* **Work order**
Take the listing below and print exactly the lines starting at the line containing "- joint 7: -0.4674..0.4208" and ending at the line containing "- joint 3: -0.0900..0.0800", both ends included, and no others.

* **Records supplied**

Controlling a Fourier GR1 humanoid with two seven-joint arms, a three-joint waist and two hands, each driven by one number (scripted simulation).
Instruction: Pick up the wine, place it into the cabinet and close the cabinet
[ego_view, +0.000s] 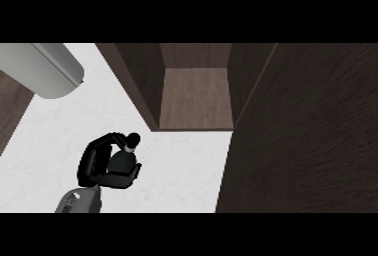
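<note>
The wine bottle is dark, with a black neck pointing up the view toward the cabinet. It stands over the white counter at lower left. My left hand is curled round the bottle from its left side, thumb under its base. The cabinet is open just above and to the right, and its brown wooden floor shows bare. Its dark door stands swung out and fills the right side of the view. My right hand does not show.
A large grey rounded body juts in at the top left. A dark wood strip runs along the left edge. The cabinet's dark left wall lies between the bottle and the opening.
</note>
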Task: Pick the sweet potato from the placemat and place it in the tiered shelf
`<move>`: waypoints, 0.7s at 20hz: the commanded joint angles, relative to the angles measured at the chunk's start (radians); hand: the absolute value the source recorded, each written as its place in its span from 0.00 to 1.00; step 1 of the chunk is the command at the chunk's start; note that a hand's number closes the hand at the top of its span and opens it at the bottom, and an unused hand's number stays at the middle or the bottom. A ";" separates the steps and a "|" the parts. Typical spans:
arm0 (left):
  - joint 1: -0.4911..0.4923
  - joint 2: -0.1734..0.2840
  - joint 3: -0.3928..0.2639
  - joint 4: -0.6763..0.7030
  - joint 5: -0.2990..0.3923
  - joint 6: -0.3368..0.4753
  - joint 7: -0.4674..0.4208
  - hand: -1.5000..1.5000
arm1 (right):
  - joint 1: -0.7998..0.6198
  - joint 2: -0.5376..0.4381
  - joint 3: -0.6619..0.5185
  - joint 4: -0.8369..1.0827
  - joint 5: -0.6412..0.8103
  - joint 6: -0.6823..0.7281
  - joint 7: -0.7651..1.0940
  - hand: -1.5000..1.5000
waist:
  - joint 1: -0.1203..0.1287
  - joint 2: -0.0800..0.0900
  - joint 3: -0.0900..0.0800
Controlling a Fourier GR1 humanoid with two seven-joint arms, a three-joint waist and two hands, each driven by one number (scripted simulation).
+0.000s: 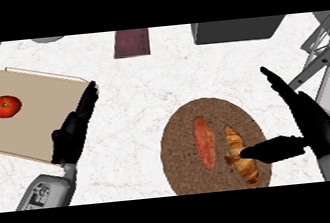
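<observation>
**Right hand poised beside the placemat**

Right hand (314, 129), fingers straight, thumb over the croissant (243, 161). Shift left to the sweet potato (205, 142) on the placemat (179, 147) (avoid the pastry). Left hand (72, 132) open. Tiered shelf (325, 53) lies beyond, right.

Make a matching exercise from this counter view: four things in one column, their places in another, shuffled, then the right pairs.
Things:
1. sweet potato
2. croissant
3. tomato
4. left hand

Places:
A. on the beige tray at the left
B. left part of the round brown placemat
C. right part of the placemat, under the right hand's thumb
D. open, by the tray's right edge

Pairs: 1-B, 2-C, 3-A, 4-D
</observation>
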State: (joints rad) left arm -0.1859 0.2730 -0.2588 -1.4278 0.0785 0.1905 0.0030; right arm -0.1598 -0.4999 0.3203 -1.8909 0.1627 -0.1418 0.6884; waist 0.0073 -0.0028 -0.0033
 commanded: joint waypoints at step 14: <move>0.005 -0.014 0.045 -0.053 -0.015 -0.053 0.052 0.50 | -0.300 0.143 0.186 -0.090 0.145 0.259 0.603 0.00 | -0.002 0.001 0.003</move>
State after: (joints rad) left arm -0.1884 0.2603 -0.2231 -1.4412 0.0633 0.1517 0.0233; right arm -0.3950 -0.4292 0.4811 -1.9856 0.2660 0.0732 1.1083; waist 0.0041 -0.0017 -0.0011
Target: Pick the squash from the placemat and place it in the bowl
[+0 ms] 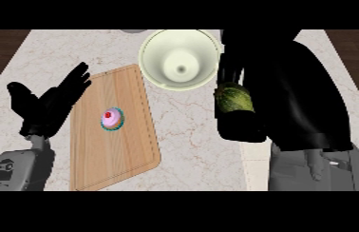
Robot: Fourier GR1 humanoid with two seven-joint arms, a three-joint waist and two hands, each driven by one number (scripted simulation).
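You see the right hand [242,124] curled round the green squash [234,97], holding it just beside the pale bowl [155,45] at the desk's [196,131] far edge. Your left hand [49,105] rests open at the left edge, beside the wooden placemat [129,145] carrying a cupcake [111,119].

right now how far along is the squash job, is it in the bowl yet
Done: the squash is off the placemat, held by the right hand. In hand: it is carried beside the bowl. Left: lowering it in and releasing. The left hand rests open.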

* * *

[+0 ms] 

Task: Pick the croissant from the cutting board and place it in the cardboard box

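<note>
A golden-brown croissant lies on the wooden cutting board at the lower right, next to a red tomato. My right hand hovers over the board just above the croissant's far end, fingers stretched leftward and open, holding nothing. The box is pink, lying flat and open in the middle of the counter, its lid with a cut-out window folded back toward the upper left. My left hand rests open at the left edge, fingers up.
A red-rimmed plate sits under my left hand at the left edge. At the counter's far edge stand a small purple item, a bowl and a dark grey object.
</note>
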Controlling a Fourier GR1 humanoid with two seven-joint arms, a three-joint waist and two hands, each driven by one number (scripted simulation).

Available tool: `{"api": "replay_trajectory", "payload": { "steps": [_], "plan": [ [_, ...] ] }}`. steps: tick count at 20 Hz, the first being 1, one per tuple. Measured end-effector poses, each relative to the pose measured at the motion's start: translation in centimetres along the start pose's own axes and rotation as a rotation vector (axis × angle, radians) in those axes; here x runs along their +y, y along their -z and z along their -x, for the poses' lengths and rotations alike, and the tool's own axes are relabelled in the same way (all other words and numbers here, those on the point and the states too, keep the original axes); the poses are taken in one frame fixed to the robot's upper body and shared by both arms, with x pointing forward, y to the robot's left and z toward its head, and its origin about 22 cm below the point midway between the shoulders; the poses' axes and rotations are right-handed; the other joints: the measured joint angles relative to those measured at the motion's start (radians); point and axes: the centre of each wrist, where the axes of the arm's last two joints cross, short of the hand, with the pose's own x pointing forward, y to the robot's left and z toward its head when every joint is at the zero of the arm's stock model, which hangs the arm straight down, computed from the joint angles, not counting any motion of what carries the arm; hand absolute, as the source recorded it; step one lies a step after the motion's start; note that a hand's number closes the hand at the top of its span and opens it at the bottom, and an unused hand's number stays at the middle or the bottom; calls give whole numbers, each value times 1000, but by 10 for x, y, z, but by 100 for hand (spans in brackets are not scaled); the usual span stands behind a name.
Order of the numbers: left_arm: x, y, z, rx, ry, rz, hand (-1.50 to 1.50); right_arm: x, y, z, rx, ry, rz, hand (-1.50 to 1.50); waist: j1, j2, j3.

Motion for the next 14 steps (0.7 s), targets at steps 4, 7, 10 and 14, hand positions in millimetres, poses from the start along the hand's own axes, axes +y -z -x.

* **Finished exercise**
  - joint 7: -0.4674..0.4208
  - hand: -1.5000..1.5000
arm1 (right):
  - joint 1: -0.7998..0.6198
  - joint 2: -0.5376..0.4381
  - joint 3: -0.6619..0.5185
  - joint 4: -0.8369..1.0827
  - joint 5: -0.6412..0.8103
  - joint 6: -0.6823..0.7281
  - joint 7: -0.7651..1.0940
  - hand: -1.5000..1.5000
waist:
  - joint 1: -0.1203..0.1287
  - joint 2: -0.0800..0.0900
  - joint 3: -0.0900..0.0800

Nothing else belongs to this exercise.